AIM OF THE EXERCISE:
Reproduce the listing exactly. Omit pictures.

******************************

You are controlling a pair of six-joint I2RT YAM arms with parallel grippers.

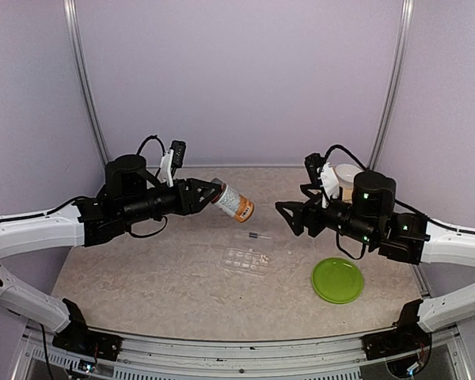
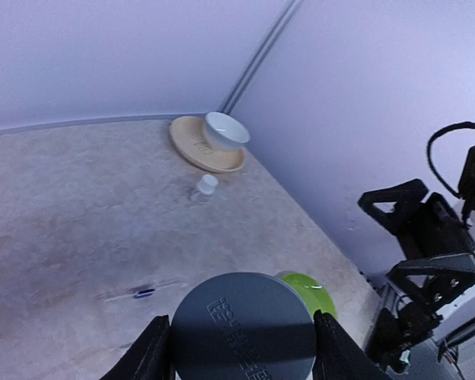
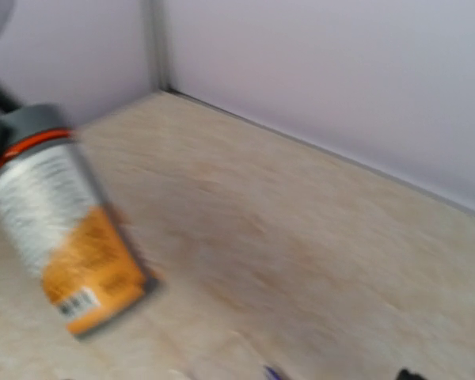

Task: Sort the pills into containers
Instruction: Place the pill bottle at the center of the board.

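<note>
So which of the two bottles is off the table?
The grey-capped, orange-labelled bottle, held tilted in the left gripper; the small white-capped bottle stands on the table by the tan plate.

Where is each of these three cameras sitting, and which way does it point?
Top external: above and behind the arms, looking down at the table; both arms show, left claw gripping the amber bottle.
Left wrist: on the left arm, facing the white bowl and right arm; its fingers flank the bottle's grey cap.
Right wrist: blurred, facing the far wall; no own part clearly shows.
Shared: the bottle appears in all three.
</note>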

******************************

ANSWER FOR THIS EXERCISE:
You are controlling a pair of six-joint I2RT YAM arms with parallel grippers.


Task: Sort the pills into containers
Instruction: Place the pill bottle at the center of the board.

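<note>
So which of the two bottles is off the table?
The grey-capped, orange-labelled bottle, held tilted in the left gripper; the small white-capped bottle stands on the table by the tan plate.

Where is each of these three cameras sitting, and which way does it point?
Top external: above and behind the arms, looking down at the table; both arms show, left claw gripping the amber bottle.
Left wrist: on the left arm, facing the white bowl and right arm; its fingers flank the bottle's grey cap.
Right wrist: blurred, facing the far wall; no own part clearly shows.
Shared: the bottle appears in all three.
</note>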

This exercise has nothing more to it.